LOGGIA UNGHERIA: Confermata nell’appello bis la condanna di Piercamillo Davigo per il caso dei verbali di Amara
La seconda sezione penale della Corte d'Appello di Brescia ha confermato la sentenza di condanna a un anno e tre mesi per l'ex magistrato Piercamillo Davigo imputato per 'rivelazione del segreto d'ufficio' in relazione alla vicenda dei verbali resi dall'avvocato Piero Amara sulla presunta 'Loggia Ungheria'. L'esistenza della Loggia, ricordiamo, e' stata già esclusa dal tribunale di Perugia.
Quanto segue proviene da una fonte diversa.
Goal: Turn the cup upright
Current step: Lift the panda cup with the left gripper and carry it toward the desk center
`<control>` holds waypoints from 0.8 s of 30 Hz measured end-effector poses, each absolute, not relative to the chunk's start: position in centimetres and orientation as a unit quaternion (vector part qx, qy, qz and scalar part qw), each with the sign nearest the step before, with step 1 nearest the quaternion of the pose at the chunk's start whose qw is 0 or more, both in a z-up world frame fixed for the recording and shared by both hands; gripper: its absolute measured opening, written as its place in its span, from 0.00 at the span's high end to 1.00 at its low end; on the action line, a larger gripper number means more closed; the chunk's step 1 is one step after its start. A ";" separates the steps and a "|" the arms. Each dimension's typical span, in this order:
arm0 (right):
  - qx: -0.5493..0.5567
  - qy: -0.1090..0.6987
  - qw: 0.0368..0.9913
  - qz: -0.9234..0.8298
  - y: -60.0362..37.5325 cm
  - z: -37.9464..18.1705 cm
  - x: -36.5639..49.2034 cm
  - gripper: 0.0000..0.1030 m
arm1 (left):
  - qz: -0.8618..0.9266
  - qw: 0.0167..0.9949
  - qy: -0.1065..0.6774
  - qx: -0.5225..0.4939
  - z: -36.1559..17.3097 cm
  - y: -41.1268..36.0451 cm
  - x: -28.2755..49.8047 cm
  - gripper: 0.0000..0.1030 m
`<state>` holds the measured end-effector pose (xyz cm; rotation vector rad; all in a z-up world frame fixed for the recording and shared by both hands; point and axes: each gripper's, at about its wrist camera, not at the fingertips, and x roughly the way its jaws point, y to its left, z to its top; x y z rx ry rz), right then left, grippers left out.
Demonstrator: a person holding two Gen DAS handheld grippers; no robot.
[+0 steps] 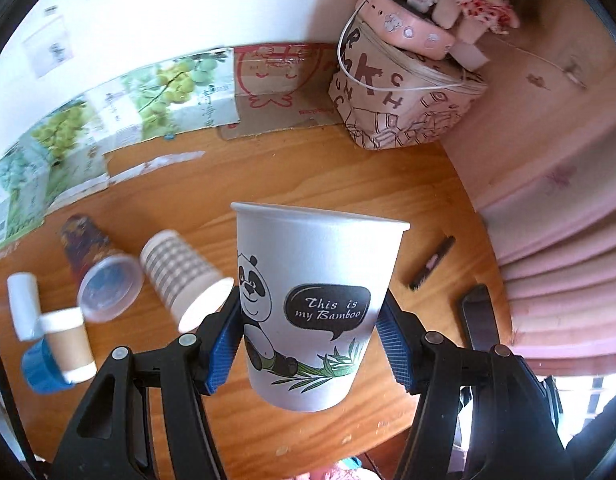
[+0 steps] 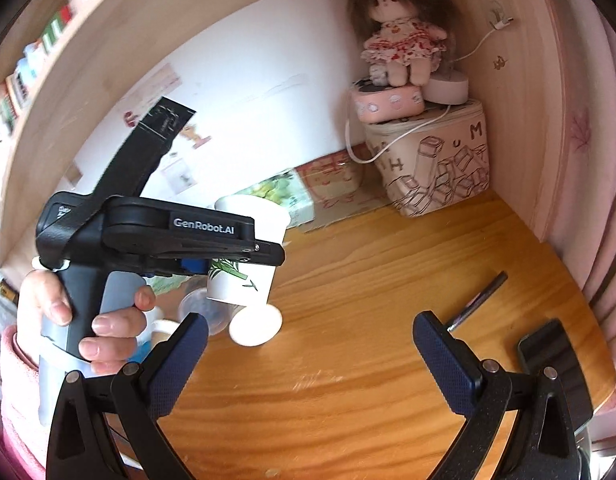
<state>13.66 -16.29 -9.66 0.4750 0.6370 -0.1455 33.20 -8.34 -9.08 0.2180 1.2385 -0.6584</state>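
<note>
My left gripper [image 1: 312, 340] is shut on a white paper panda cup [image 1: 312, 304] printed "This is my Bamboo". The cup is held rim up, slightly tilted, above the wooden table [image 1: 348, 184]. In the right wrist view the same cup [image 2: 247, 248] shows in the left gripper [image 2: 243, 256], held by a hand, above the table [image 2: 368, 280]. My right gripper [image 2: 310, 364] is open and empty, low over the table to the right of the cup.
Several other cups lie on their sides at the left: a checked cup [image 1: 179, 276], a clear plastic cup [image 1: 107, 288], a dark patterned cup [image 1: 81, 240], a brown-sleeved cup [image 1: 67, 344]. A phone [image 1: 480, 320], a dark stick [image 1: 432, 262] and a printed bag [image 1: 404, 96] stand right and back.
</note>
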 end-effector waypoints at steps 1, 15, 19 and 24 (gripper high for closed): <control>0.234 0.312 0.919 -0.066 -15.9 -9.6 13.4 0.00 | -0.301 0.762 0.565 0.100 -8.8 -7.3 32.5 0.36; 0.302 0.345 0.887 0.049 -9.2 -11.2 10.3 0.00 | -0.232 0.800 0.550 0.058 -8.1 6.1 27.3 0.35; 0.318 0.365 0.871 0.081 -6.9 -12.3 10.1 0.00 | -0.197 0.804 0.560 0.046 -9.4 9.9 26.4 0.35; 0.336 0.390 0.851 0.104 -4.8 -13.7 10.7 0.00 | -0.174 0.800 0.574 0.038 -11.1 13.5 26.1 0.35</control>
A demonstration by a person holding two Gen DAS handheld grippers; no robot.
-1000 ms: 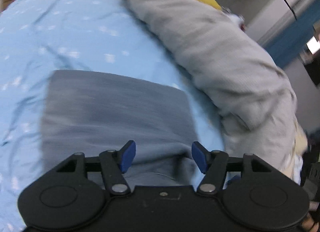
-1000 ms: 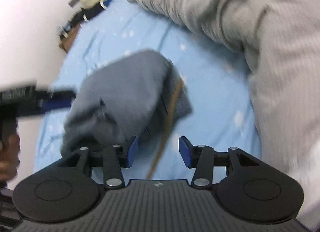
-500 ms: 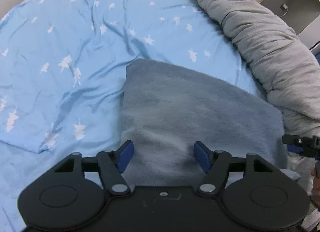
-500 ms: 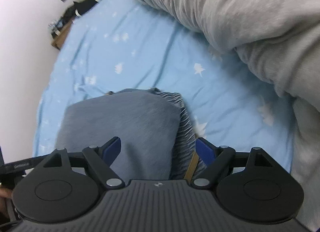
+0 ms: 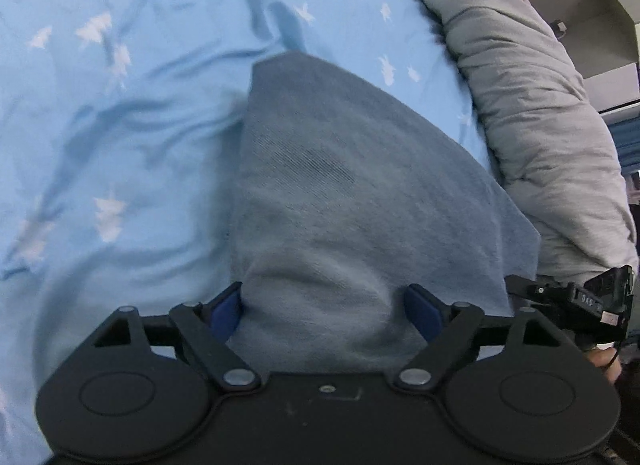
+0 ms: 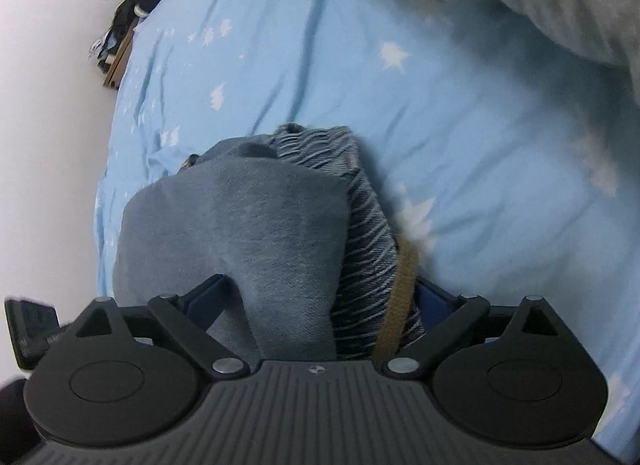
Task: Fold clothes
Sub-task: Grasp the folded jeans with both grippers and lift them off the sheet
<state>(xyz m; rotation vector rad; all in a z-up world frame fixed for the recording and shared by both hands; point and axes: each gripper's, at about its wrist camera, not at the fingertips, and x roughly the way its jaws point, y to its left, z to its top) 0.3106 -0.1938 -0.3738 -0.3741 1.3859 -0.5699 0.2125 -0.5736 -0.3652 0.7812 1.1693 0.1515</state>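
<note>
A bed in a pale blue sheet printed with white stars is filling both views. A grey duvet is lying bunched along the 2 o'clock side of the left view and across 1 o'clock in the right view. A white wall is running down the 9 o'clock side of the right view, with a dark pile of things at its foot near 10 o'clock. A pale cabinet is showing at 2 o'clock in the left view.

The folded blue-grey garment is lying on the sheet, just beside the duvet. In the right view its striped inner side and a tan strap are showing along its 3 o'clock edge.

The left tongs are standing wide, with the garment's near edge bulging up between the blue pads and touching them. The right tongs are also spread wide, straddling the garment's near end, cloth and strap lying between the fingers. The right tongs are also appearing at 4 o'clock in the left view.
</note>
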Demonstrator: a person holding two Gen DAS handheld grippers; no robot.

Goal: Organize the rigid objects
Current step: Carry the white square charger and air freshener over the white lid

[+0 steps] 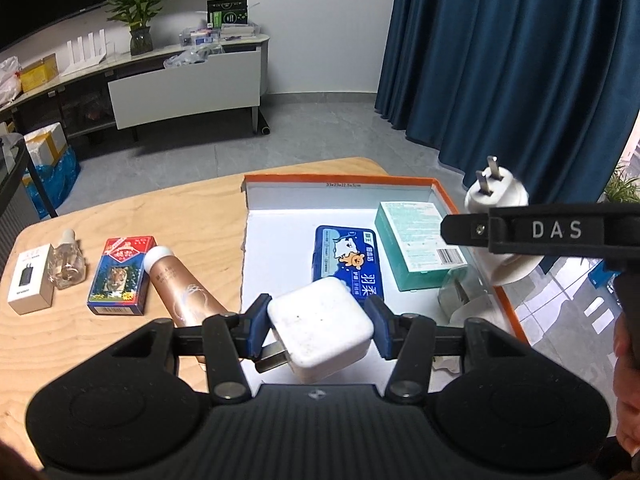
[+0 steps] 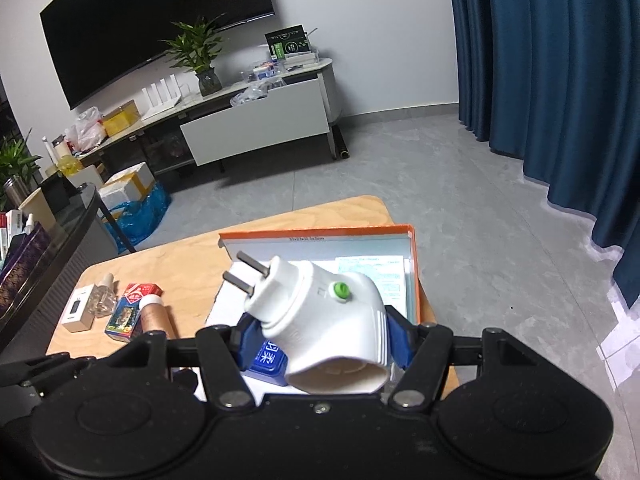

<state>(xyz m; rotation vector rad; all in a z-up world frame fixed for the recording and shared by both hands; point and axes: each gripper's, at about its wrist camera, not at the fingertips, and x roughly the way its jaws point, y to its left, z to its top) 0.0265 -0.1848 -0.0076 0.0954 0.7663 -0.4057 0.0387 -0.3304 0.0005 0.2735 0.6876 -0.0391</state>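
Note:
My left gripper (image 1: 318, 330) is shut on a white square charger (image 1: 320, 326), held above the near edge of the orange-rimmed box (image 1: 344, 179). My right gripper (image 2: 320, 330) is shut on a white plug adapter (image 2: 316, 320) with a green button and two prongs, held above the box (image 2: 414, 272). The adapter also shows in the left wrist view (image 1: 496, 196), over the box's right side. In the box lie a blue tissue pack (image 1: 348, 256), a green box (image 1: 416, 248) and a clear glass item (image 1: 460, 288).
On the wooden table (image 1: 120, 216), left of the box, lie a copper tube (image 1: 180, 284), a tiger card box (image 1: 120, 276), a clear bottle (image 1: 66, 262) and a small white charger box (image 1: 30, 280). A TV cabinet and blue curtains stand behind.

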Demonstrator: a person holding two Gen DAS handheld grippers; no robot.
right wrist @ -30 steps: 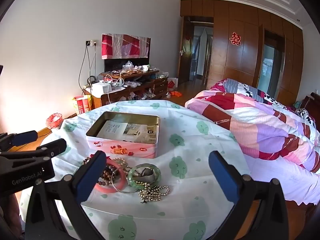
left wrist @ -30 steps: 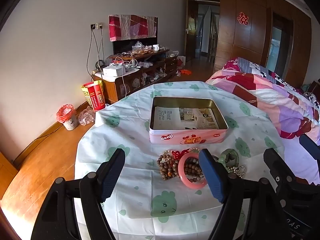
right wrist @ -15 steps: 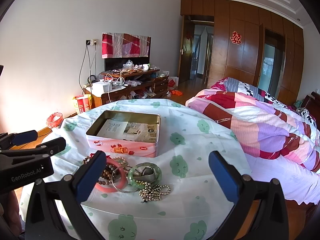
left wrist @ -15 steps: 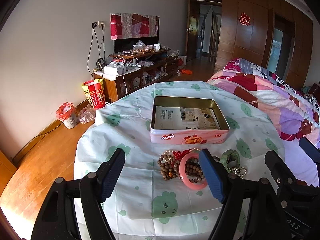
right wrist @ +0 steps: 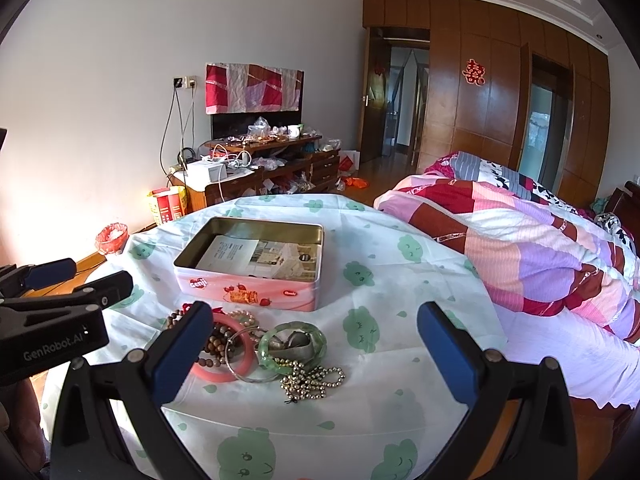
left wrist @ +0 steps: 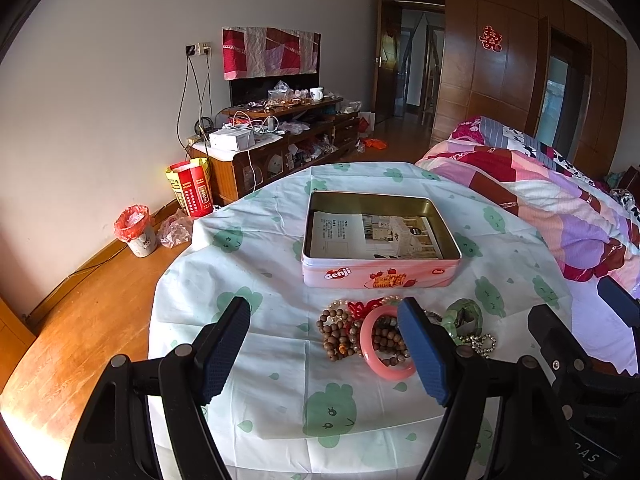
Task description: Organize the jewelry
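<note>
- Left gripper (left wrist: 324,350) and right gripper (right wrist: 316,354) hover above the table, both spread wide, holding nothing.
- Jewelry pile (right wrist: 260,346) lies just before an open tin (right wrist: 250,294).

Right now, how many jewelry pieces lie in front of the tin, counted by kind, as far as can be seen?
Bangles: 3, the pink bangle, the green bangle and the thin metal bangle.
Wooden bead bracelets: at least 1.
Metal bead chains: 1.
Red knot ornaments: 1.
Total: at least 6; the pile overlaps.
</note>
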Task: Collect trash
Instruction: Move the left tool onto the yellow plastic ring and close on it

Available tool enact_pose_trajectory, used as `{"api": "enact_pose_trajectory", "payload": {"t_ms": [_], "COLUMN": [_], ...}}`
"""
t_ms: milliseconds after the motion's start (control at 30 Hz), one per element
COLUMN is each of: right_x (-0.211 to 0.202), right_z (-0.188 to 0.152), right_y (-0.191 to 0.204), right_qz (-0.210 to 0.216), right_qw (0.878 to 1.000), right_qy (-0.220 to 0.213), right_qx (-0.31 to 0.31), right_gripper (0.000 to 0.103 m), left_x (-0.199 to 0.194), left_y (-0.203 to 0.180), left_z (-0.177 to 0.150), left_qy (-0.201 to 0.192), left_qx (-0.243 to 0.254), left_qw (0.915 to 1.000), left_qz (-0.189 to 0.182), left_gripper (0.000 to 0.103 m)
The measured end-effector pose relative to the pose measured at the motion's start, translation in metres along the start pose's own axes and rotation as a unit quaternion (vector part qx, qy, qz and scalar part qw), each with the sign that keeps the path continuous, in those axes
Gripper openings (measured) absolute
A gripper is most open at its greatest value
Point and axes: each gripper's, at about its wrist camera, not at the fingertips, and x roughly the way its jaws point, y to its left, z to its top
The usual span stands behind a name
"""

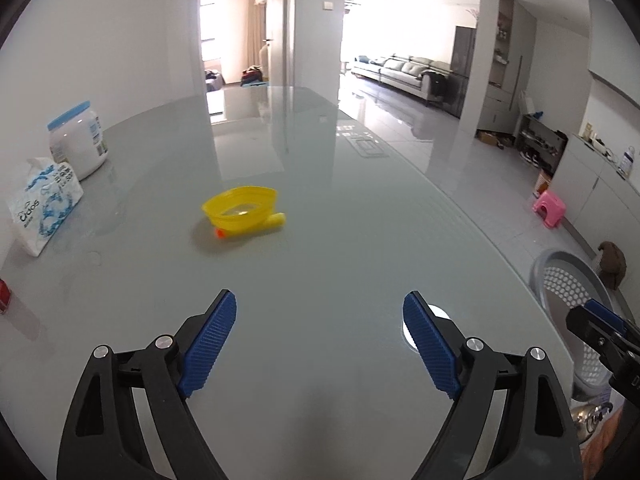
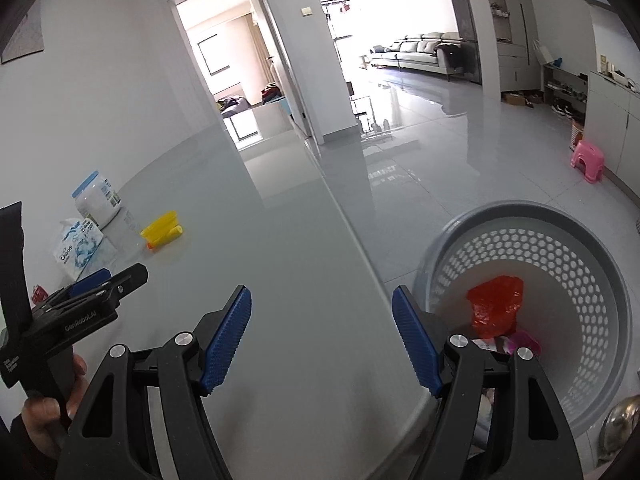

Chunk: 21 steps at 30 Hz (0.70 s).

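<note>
A crumpled yellow plastic cup [image 1: 240,210] lies on the grey glass table [image 1: 320,152], with a yellow tube with an orange tip [image 1: 276,221] against it. My left gripper [image 1: 320,297] hovers open over the table, well short of the cup, with nothing between its fingers. My right gripper [image 2: 322,292] is open and empty at the table's right edge. Beside that edge, a grey perforated basket [image 2: 532,216] stands on the floor, holding a red wrapper [image 2: 496,308] and some other scraps. The cup [image 2: 160,226] shows far left in the right wrist view.
A white jar with a blue lid [image 1: 78,140] and a tissue pack [image 1: 44,204] stand at the table's left, with a small red item [image 1: 3,296] nearer the edge of view. A pink stool [image 1: 550,208] sits on the floor beyond the basket [image 1: 560,264].
</note>
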Motion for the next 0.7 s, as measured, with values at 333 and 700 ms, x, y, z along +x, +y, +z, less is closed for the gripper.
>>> {"api": "enact_pose_trajectory", "payload": {"t_ms": [333,700], "right_x": [0.031,0.046], "right_z": [0.006,0.009], "right_y": [0.050,0.045], "right_qz": [0.019,0.016], "right_qw": [0.999,0.999], "right_qy": [0.020,0.035], "right_qx": [-0.038,-0.033], "right_gripper": [0.070,0.070], "left_x": [0.054,0.106], "left_y": [0.070,0.068], "left_z": [0.033,0.060], "left_qy": [0.022,0.044], "left_qx": [-0.041,-0.051], "left_qw": [0.9983,0.9976], "left_qz": [0.034,0.016], "left_gripper": [0.085,0.085]}}
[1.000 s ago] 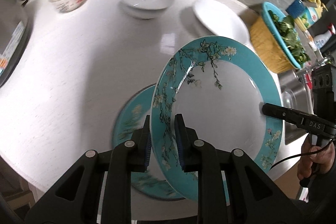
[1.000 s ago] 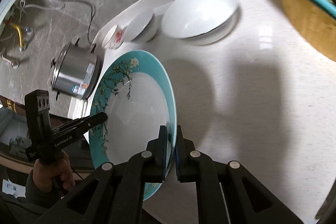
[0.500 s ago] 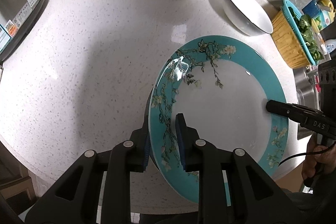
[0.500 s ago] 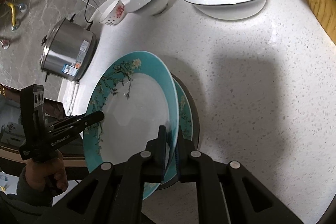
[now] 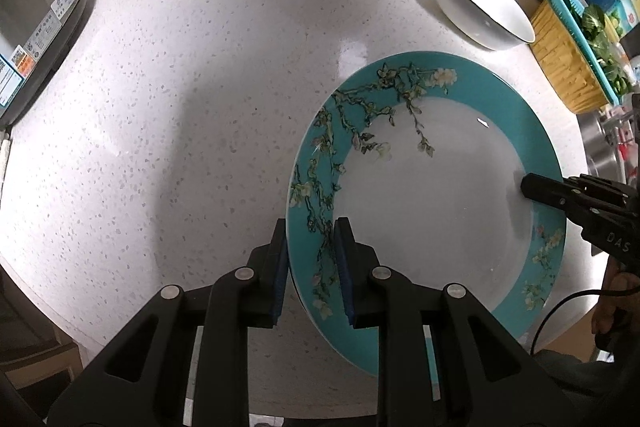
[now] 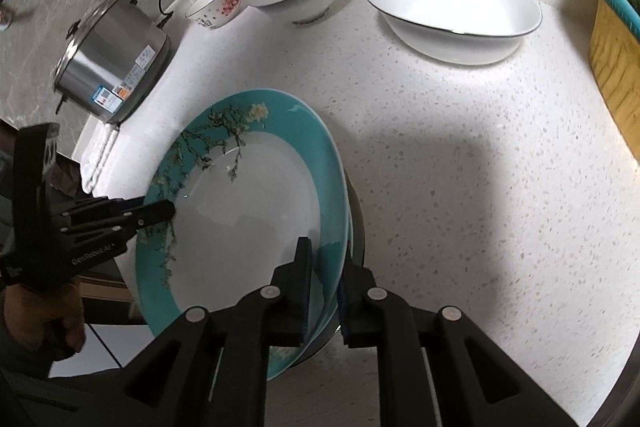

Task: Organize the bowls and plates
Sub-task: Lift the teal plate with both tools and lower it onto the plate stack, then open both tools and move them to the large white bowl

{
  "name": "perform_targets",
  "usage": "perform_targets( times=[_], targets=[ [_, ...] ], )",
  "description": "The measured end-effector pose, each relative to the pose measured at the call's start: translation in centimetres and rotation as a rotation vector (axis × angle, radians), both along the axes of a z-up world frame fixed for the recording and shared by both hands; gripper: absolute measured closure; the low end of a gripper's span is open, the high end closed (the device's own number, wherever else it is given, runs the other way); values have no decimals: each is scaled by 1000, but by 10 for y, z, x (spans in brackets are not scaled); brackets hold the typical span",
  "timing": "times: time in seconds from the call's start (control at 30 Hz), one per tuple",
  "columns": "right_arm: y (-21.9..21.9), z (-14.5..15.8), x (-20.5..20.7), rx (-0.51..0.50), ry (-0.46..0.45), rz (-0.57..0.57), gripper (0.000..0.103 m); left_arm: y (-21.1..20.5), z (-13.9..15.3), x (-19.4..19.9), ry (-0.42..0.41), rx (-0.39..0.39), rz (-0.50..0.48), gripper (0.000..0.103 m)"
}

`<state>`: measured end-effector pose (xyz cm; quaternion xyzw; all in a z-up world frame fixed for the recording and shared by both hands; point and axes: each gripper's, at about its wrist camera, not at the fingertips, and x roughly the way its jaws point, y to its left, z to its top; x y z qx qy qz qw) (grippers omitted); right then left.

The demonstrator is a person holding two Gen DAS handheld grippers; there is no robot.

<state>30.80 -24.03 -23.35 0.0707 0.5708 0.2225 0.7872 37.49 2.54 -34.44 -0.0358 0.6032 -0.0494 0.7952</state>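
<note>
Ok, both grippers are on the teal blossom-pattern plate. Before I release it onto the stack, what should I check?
1. Left gripper on the teal blossom-pattern plate: pads sit on both sides of the rim. Ok.
2. Right gripper grip: the jaws straddle the opposite rim, but contact is unclear. Cannot tell.
3. Second teal plate underneath: its rim peeks out just below the held plate, roughly aligned. Ok.
4. Held plate seated flat on it: the contact is hidden. Cannot tell.
5. Clearance: the wide white bowl and the other bowls stand apart at the back of the speckled white counter. Ok.
</note>
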Motion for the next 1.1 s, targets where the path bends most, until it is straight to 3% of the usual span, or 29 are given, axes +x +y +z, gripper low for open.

Gli avvocati Franco Coppi e Davide Steccanella, che assistono Davigo, potranno presentare di nuovo ricorso in Cassazione dopo il deposito delle motivazioni attese tra novanta giorni.
"Presentiamo ricorso perché resto convinto che la condotta del mio assistito sia stata ispirata solo al ripristino della legalità e non abbia arrecato alcun danno a un'indagine che senza il suo intervento, sollecitato dall'assolto Storari, non sarebbe neppure partita", ha commentato l'avvocato Steccanella
I giudici della seconda sezione penale, nel processo d'appello bis, hanno anche condannato Davigo al pagamento delle ulteriore spese processuali e alla rifusione delle spese di assistenza in giudizio in favore della parte civile, l'ex consigliere del Csm Sebastiano Ardita difeso dall'avvocato Fabio Repici.
La decisione della Cassazione per l’Appello Bis.
La suprema corte aveva già condannato a un anno e tre mesi, con pena sospesa, l’ex magistrato per rivelazione del segreto d'ufficio in concorso con il pm Paolo Storari (assolto). Tuttavia la Cassazione aveva annullato con rinvio a un nuovo processo la condanna per la successiva divulgazione degli stessi ad altri componenti del Csm, all'allora presidente della commissione nazionale antimafia, il senatore Nicola Morra, e a due sue collaboratrici amministrative.
Secondo le motivazioni della sentenza, l'ex consigliere del Csm era consapevole del corretto percorso istituzionale che avrebbe dovuto consigliare di seguire a Storari per "superare la situazione di stallo" presente in Procura a Milano per la presunta inerzia nella gestione delle dichiarazioni di Amara. Tuttavia, nonostante questa consapevolezza, Davigo, scrivono i magistrati, ha indotto Storari a consegnargli i verbali nell'aprile 2020. Questo elemento, secondo la Cassazione, giustifica la correttezza della decisione della Corte d'Appello di Milano nel ritenere Davigo responsabile di rivelazione del segreto d'ufficio, mentre Storari è stato assolto definitivamente.
Gli ermellini evidenziano che Davigo avrebbe dovuto suggerire a Storari di interfacciarsi con il procuratore generale di Milano, invece di intraprendere un percorso alternativo che ha messo in pericolo la riservatezza delle informazioni.
Lo scorso maggio la Suprema corte aveva respinto il ricorso straordinario, dopo tre sentenze – di primo grado, d’appello e di Cassazione – di condanna per rivelazione di segreto ovvero per aver diffuso i verbali di Piero Amara sulla loggia Ungheria. Il ricorso straordinario degli avvocati Franco Coppi e Davide Steccanella, dopo la prima pronuncia della Cassazione, aveva messo in evidenza la contraddittorietà delle tre sentenze di condanna.
La vicenda nasce nella primavera del 2020. Il pm di Milano Paolo Storari riteneva che la sua procura non stesse approfondendo le dichiarazioni di Amara, ex avvocato esterno dell’Eni, che parlava della (poi indimostrata) esistenza della Loggia Ungheria.Una convinzione che lo portò a contattare Davigo, allora consigliere del Csm, per denunciare l’inerzia dell’ufficio governato da Francesco Greco. I verbali di Amara, però, erano stati secretati.
Per quelle dichiarazioni, ritenute inattendibili, l’avvocato Amara è stato rinviato a giudizio per calunnia e autocalunnia, e il fascicolo aperto sulla base dei verbali, trasmesso a Perugia per competenza territoriale, è stato archiviato su richiesta della stessa Procura, così come il procedimento per omissione d’atti d’ufficio aperto a Brescia nei confronti di Greco. Storari, imputato insieme a Davigo, ha optato invece per il rito abbreviato ed è stato assolto sia in primo grado che in appello perché “il fatto non costituisce reato”: assoluzione che è poi diventata definitiva.